I think Trek will run the classical Madone geometry and also a sloping Madone (whatever the name will be) in parallel just like Colnago now has a C-50 is traditional and semi-sloping geometry (but fewer sizes). I suspect this sloping Madone will be available for the Disco team in CY2007 and on sale in CY2008. Pure speculation on my part.


----------



## QUiTSPiNiNArOuND (Mar 15, 2002)

Hey carbon, ya I know they have a fuel 9.9 and a elite 9.9 mountain bike, they also have the equinox 9.9, it just seemed logical that the next madone would be a 9.9, but im just guessing.


----------



## uzziefly (Jul 15, 2006)

acid_rider said:


> I am completely unbiased - sloping or horizonal - I have a Madone 5.9 and a semi-sloping Time Edge. I have been trying to figure out why Madones have such short seat and head tubes given their top tube length for some time now.
> 
> My latest thinking is that having a shorter seat and head tube effectively allows to reach the lower weight and improved stiffness similar to a semi-compact/semi-sloping designs but using "classical" frame shape and its benefits. The negative is of course the fact that unless you have really good flexibility (large saddle to bar drop) or a long torsoe/short legs you end up with a tonne of spacers which is mainly a visual issue as opposed to performance issue. What do you all think?
> 
> ...



Shorter head tube for added stiffness as Trek has said.


----------



## velocipede (Feb 10, 2005)

CARBON110 said:


> the 6.9 will rule as Treks top bike until at least 2009


Do you stick by that even though Trek claims a big shake up for 2008?

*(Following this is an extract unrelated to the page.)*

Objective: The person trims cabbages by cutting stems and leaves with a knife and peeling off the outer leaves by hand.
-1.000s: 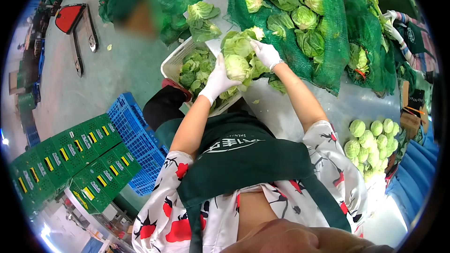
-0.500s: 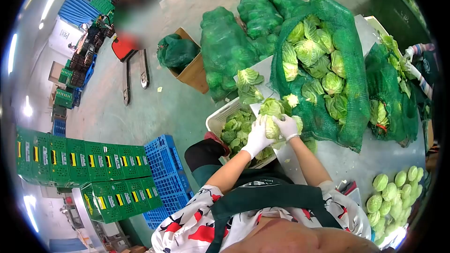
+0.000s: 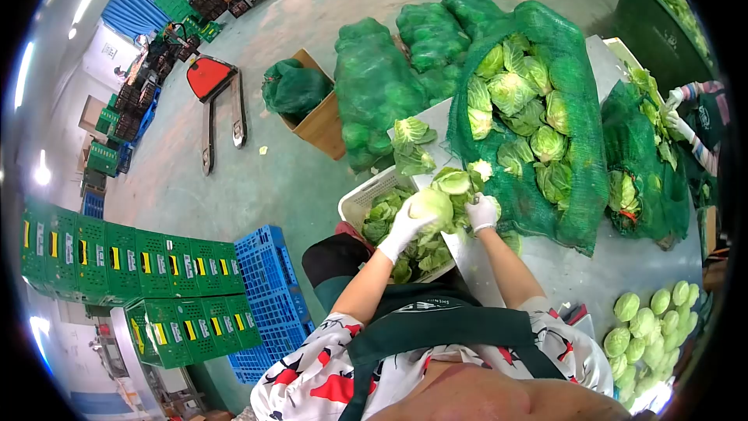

Speaking of integrated seat tube... the General Counsel for Trek bought a Time VXS Translink frame from me last fall. I sent it to their facility in Waterloo... Just speculation, but I hope Time is flattered that Trek may be drawing inspiration from them... Just sayin'


----------



## acid_rider (Nov 23, 2004)

*more on Basso latest ride*

http://www.cyclingnews.com/tech/2007/probikes/?id=ivan_basso_trek07

He rides the same size Madone frame (58cm) as Lance did yet he is about 2 inches taller than Lance. He must have a huge saddle to bar drop (it does not look so, in photo) or perhaps his saddle height is relatively low compared to Lance's or perhaps he has short-ish legs in proportion to his overall height - good fit for Madone geometry in this case. The stem looks like 120mm or perhaps 130mm. Looking at his saddle and seatpost he likes to ride a bit further forward, similar to Lance, he does not need much set-back. Mind you the 58cm Madone STA is only 73 degrees, exactly what Basso Cervelo R3/Soloist were i.e. moderately slack already.


----------